Goldman M E, Salituro G S, Bowen J A, Williamson J M, Zink D L, Schleif W A, Emini E A
Department of New Lead Pharmacology, Merck Sharp and Dohme Research Laboratories, West Point, Pennsylvania 19486.
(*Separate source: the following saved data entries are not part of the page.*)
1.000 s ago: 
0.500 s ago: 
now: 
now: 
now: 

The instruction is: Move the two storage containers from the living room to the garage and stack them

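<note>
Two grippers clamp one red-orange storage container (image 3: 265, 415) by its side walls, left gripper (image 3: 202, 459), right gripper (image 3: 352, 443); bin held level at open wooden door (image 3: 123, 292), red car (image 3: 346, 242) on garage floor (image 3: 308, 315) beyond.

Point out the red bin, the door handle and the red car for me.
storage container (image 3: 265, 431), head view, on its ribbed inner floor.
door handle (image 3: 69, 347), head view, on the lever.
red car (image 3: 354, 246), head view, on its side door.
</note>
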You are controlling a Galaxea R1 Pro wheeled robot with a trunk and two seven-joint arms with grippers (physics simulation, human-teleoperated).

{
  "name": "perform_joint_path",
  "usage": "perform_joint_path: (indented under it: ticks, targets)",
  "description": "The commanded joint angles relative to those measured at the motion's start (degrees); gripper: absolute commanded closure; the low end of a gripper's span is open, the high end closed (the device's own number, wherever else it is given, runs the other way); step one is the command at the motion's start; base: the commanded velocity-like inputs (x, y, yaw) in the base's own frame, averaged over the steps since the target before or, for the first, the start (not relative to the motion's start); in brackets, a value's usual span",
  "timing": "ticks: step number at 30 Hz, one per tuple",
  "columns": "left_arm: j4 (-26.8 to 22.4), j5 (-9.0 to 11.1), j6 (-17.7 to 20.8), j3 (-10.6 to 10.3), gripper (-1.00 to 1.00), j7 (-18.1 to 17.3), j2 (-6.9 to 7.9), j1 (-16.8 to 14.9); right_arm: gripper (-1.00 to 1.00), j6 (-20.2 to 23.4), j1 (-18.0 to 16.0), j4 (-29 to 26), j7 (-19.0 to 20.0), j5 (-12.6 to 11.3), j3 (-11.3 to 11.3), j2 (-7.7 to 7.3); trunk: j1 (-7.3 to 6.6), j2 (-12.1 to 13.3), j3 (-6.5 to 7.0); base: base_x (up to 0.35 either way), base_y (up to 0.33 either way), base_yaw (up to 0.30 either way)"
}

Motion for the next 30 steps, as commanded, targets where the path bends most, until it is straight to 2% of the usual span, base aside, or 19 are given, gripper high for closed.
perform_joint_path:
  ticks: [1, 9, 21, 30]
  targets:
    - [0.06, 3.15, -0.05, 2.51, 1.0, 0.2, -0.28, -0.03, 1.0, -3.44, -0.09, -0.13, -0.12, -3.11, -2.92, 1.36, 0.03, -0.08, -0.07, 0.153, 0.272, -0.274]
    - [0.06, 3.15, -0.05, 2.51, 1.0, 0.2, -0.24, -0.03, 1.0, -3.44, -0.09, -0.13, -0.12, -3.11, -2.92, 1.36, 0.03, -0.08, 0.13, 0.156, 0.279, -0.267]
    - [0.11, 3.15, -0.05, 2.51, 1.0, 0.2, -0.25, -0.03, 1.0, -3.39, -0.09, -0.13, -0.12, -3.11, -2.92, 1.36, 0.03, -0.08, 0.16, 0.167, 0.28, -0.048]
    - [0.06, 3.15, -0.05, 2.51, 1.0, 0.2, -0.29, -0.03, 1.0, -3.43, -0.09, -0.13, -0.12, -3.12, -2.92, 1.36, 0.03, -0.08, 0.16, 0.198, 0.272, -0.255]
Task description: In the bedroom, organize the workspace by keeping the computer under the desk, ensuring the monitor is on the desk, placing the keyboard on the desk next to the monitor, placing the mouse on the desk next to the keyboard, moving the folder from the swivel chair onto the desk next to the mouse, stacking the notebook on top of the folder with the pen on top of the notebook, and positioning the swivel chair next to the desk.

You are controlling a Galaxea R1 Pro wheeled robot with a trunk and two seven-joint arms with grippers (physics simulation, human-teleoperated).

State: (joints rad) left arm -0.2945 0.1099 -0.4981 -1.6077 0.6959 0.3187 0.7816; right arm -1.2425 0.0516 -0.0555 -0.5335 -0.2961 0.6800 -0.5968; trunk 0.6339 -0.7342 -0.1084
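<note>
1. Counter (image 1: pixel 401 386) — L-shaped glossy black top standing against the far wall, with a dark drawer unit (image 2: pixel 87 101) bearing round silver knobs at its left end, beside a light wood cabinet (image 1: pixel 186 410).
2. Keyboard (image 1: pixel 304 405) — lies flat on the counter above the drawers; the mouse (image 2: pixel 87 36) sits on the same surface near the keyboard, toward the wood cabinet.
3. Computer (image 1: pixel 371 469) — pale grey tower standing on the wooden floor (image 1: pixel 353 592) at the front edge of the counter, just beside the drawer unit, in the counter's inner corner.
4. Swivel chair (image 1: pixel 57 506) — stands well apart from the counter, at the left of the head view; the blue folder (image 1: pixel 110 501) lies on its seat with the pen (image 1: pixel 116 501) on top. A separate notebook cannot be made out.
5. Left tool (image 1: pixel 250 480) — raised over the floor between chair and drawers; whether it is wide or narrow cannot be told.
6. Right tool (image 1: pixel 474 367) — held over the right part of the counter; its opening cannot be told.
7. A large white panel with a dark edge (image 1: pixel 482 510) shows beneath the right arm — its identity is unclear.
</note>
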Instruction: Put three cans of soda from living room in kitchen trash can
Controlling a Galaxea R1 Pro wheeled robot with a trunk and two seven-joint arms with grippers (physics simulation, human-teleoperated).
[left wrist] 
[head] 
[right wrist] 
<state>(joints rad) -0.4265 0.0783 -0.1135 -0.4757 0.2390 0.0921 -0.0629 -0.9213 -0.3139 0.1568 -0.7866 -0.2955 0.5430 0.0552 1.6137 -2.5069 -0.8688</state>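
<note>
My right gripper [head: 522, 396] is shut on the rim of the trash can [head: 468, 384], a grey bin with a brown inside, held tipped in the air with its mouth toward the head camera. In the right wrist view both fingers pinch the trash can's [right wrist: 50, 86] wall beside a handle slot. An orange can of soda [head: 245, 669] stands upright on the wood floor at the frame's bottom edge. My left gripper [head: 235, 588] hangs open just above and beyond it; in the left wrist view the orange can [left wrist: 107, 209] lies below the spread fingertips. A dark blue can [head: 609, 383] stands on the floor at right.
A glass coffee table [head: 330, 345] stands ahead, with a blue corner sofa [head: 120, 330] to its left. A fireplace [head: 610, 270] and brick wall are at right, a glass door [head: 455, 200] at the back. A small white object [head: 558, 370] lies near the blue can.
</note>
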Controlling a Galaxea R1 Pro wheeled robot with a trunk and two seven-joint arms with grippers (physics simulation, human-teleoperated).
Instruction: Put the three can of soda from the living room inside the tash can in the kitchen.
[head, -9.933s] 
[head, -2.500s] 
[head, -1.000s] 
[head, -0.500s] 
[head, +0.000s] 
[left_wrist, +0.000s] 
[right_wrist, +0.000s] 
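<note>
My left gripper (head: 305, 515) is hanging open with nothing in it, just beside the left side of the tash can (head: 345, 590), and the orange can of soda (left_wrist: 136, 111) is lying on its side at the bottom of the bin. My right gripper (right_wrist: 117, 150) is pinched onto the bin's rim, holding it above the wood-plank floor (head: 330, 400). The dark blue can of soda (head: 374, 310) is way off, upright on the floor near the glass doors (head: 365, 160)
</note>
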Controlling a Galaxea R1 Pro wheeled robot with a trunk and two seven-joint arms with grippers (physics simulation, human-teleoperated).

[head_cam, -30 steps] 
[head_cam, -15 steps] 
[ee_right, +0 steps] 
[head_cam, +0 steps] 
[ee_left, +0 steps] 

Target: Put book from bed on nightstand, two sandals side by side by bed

Mol Pharmacol. 1990 Jul;38(1):20-5.
Rubromycins, a class of quinone antibacterials, were discovered to selectively inhibit human immunodeficiency virus-1 (HIV-1) RNA-directed DNA polymerase (reverse transcriptase) (RT) activity more potently than cellular DNA polymerase alpha. beta- and gamma-rubromycin each inhibited equipotently HIV-1 RT and avian myeloblastosis virus RT, in a concentration-dependent manner, and were significantly weaker as inhibitors of calf thymus DNA polymerase alpha. These agents inhibited HIV-1 RT reversibly, were competitive with respect to template.primer, and were noncompetitive with respect to TTP. Dixon analyses yielded HIV RT Ki values of 0.27 +/- 0.014 and 0.13 +/- 0.012 microM for beta- and gamma-rubromycin, respectively. Similarly, using DNA polymerase alpha, the Ki values were 25.1 +/- 4.3 and 3.9 +/- 0.6 microM for beta- and gamma-rubromycin, respectively. Because these agents were toxic to noninfected human T lymphoid cells using concentrations at or above 6 microM, HIV-1 infectivity studies were carried out at 0.8-6 microM. At these concentrations, which are below the range expected to provide protection, no significant antiviral activity was observed. Although beta- and gamma-rubromycins did not possess sufficient HIV RT inhibitory potency or selectivity versus mammalian DNA polymerase to demonstrate antiviral activities, these studies support the hypothesis that specific molecules containing quinone functional groups can selectively inhibit viral polymerase activities over cellular polymerase activities. In addition, these studies suggest that rubromycins may be lead structures for the development of more potent and selective agents.
红菌素是一类醌类抗菌剂,已发现其对人免疫缺陷病毒1型(HIV-1)RNA指导的DNA聚合酶(逆转录酶)(RT)活性的选择性抑制作用比细胞DNA聚合酶α更强。β-红菌素和γ-红菌素对HIV-1 RT和禽成髓细胞瘤病毒RT的抑制作用相当,呈浓度依赖性,而作为小牛胸腺DNA聚合酶α的抑制剂则明显较弱。这些药物可逆性抑制HIV-1 RT,对模板引物具有竞争性,对三磷酸胸苷(TTP)无竞争性。Dixon分析得出β-红菌素和γ-红菌素对HIV RT的Ki值分别为0.27±0.014和0.13±0.012微摩尔。同样,对于DNA聚合酶α,β-红菌素和γ-红菌素的Ki值分别为25.1±4.3和3.9±0.6微摩尔。由于这些药物在浓度达到或高于6微摩尔时对未感染的人T淋巴细胞有毒性,因此HIV-1感染性研究在0.8 - 6微摩尔浓度下进行。在这些低于预期提供保护范围的浓度下,未观察到明显的抗病毒活性。尽管β-红菌素和γ-红菌素对HIV RT的抑制效力或相对于哺乳动物DNA聚合酶的选择性不足以证明其抗病毒活性,但这些研究支持了这样的假设,即含有醌官能团的特定分子可以选择性地抑制病毒聚合酶活性而非细胞聚合酶活性。此外,这些研究表明红菌素可能是开发更有效和选择性药物的先导结构。